Education in the Bahamas

The quality of education in the Bahamas has been improving since the late 1950s. These improvements have been spurred on by leaders of the Bahamas Union of Teachers (BUT), which has recognized the failures of the previous education system.

The Education Act, which was revised in 1996, is the primary education law governing the Bahamas today. It guarantees free education for all residents between five and 16 years of age. About 75 percent of children attend public primary schools, but most nurseries and pre-schools are run by churches. There are 170 educational institutions in the Bahamas, which is a great number considering the population of the archipelago. In 2014, the Bahamas introduced the National High School Diploma, to create a standard for minimum basic education for every child. This was a big step in improving the education system by ensuring equal education for all children.
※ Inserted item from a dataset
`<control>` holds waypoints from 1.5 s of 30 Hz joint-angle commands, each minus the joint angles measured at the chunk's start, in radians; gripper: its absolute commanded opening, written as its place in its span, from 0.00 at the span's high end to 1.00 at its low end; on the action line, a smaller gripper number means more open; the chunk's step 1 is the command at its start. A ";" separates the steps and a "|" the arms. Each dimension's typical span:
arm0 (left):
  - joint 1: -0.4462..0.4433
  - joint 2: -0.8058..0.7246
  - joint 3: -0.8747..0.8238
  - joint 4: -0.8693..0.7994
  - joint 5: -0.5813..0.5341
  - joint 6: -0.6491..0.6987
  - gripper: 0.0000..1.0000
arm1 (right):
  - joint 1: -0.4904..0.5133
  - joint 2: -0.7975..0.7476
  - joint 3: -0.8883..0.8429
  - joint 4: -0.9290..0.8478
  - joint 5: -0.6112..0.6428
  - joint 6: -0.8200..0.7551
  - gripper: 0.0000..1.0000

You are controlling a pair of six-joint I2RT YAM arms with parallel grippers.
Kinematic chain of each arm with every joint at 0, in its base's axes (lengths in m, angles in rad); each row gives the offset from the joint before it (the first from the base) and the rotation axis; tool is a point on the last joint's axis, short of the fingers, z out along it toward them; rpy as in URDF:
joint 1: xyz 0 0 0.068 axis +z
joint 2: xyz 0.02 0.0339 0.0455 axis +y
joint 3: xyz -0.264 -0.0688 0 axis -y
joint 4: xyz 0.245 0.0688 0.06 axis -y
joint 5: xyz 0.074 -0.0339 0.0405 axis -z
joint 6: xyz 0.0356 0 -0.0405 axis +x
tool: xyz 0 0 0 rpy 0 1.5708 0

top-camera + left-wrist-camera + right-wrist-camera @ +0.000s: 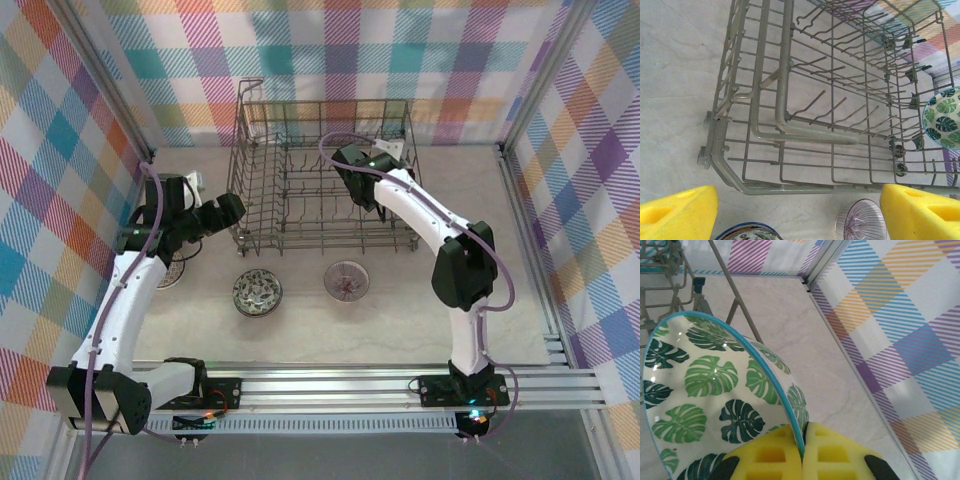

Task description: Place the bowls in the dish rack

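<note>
The right gripper pinched the green-leaf bowl by its rim over the dish rack. The left gripper was spread outside its left edge.

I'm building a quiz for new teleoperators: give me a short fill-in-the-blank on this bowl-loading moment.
1. The right end effector grips the leaf-patterned bowl by its ___.
2. The leaves on that bowl are coloured ___.
3. The left end effector, beside the dish rack, stands ___.
4. The dark bowl and the ribbed bowl sit in front of the rack on the ___.

Missing words: rim; green; open; table.
</note>
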 commanded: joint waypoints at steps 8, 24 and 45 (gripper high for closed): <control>0.017 -0.005 -0.021 0.030 0.046 0.017 0.16 | 0.017 0.098 0.149 -0.192 0.137 0.076 1.00; 0.017 -0.018 -0.048 0.029 0.055 0.015 0.15 | 0.022 0.262 0.326 -0.273 0.147 0.018 1.00; 0.017 -0.010 -0.053 0.039 0.090 0.014 0.15 | 0.070 0.338 0.343 -0.142 0.171 -0.187 1.00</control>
In the nation, over 100 percent of children received primary education in 2006 and this trend has been continuing into the present. This is a very impressive rate, especially given that there is no disparity between access to education between boys and girls. In 2003, the literacy rate for adults ages 15 and over was 95.5 percent. This percentage was even higher for young adults aged 15 to 24. Most of the population in the Bahamas is under 60 years old, meaning that the education system in the country has been relatively successful in having literate citizens since the 1960s.
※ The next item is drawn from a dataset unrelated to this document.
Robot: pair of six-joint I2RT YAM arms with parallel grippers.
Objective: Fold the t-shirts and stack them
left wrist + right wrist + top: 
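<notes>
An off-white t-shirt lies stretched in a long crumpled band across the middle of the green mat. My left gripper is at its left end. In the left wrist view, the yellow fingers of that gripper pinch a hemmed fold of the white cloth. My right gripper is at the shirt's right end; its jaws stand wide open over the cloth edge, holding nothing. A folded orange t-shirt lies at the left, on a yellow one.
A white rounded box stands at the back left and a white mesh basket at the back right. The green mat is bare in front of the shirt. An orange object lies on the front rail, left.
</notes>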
A few years ago, the Minister of Education, Science and Technology gave a statement about recognizing the need for a larger skilled workforce. The government invested $4 million in Information and Communications Technology in public schools to better prepare students for a technologically advancing world. Career Academies were implemented in high schools to allow students to gain specific skills for the job market. These skills include hospitality management and business studies, which should help them get jobs in the Bahamian tourism industry.

The Minister also indicated that the Bahamas would focus on developing better quality teachers. An In-Service Professional Development Institute was opened to provide standardized and more effective training for teachers and other educators in the country. These programs are still in development but have proven to be valuable steps forward for the nation.

Ultimately, education in the Bahamas is on the right track, as the government is prioritizing high quality education for all. They should continue to implement new and improved programs, as well as start focusing on increasing the number of residents who have access to, and attend, higher education institutions. With these current programs and a steady plan for improvement in the future, the Bahamas can surely create an excellent education system for it citizens.